*PROBLEM DESCRIPTION*: Find the line with "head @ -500" in the entries below, then output every line from it down to the line with "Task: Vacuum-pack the", exactly and with no pictures.

Dataset excerpts:

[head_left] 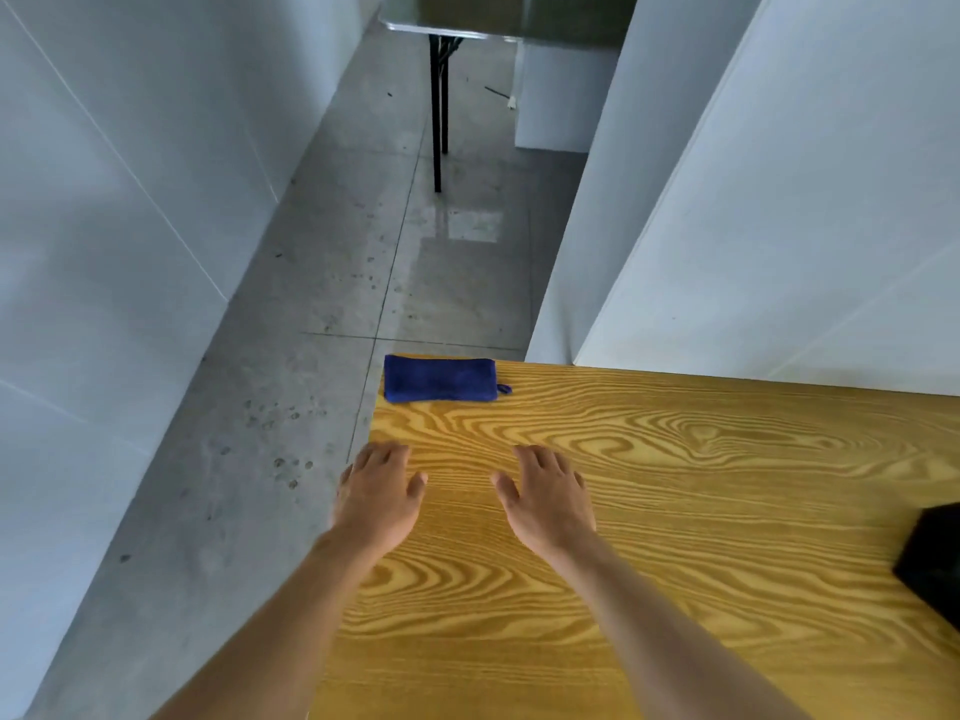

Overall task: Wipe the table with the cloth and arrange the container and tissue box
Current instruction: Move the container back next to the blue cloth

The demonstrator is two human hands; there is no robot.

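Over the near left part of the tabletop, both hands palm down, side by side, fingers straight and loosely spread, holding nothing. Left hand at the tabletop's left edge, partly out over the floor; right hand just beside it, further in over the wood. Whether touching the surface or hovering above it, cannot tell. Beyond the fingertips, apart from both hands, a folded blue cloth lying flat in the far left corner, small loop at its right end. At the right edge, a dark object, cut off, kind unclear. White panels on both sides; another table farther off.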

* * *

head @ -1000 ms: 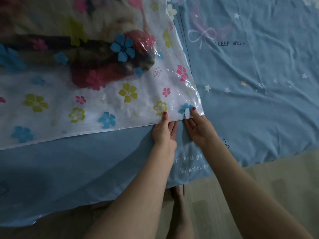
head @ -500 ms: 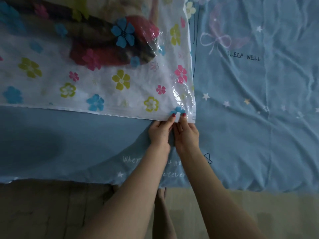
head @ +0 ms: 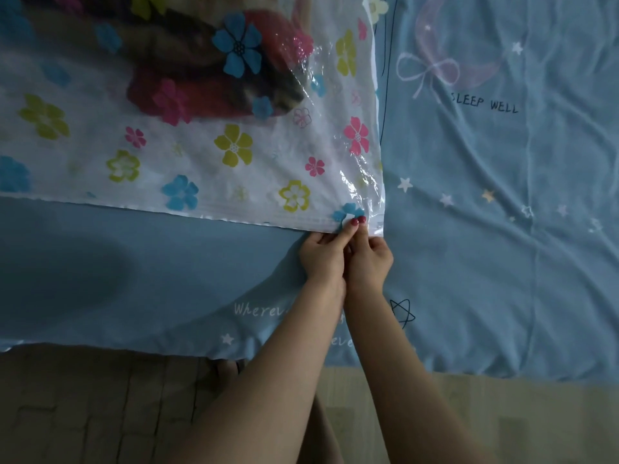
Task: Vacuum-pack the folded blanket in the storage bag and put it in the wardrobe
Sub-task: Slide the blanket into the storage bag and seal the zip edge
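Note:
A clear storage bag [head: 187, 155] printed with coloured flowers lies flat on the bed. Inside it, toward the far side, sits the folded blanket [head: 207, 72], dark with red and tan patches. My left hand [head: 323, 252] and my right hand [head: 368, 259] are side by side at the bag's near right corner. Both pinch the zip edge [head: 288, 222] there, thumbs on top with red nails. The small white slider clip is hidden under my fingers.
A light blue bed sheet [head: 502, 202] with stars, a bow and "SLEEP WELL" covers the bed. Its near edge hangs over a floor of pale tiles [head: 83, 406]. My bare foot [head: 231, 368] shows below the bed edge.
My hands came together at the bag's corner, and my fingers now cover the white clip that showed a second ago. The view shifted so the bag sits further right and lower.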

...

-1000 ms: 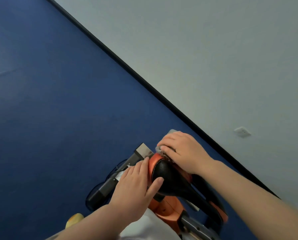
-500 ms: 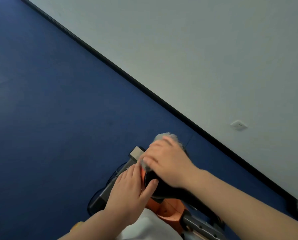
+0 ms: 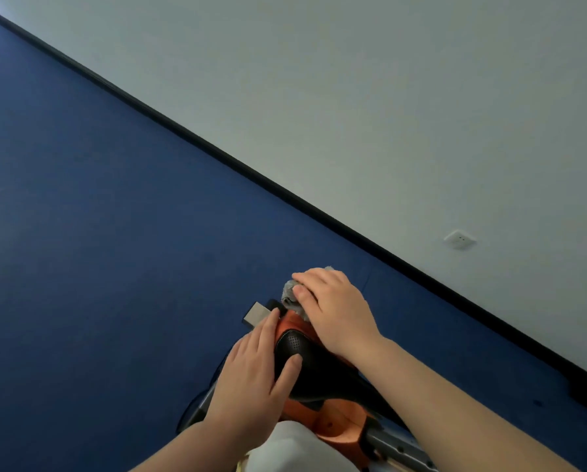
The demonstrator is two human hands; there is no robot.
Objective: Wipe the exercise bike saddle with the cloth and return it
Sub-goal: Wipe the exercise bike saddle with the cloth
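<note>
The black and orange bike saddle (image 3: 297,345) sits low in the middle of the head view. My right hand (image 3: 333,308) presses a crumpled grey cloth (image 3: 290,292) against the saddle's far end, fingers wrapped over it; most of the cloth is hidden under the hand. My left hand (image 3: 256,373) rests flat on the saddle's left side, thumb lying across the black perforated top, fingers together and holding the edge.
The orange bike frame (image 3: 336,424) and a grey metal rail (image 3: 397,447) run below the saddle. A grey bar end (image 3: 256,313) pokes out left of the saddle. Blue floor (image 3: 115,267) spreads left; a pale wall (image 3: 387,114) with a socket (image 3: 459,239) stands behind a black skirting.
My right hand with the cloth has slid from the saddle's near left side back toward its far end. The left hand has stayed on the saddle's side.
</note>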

*FINISHED EXERCISE*:
head @ -500 ms: 
head @ +0 ms: 
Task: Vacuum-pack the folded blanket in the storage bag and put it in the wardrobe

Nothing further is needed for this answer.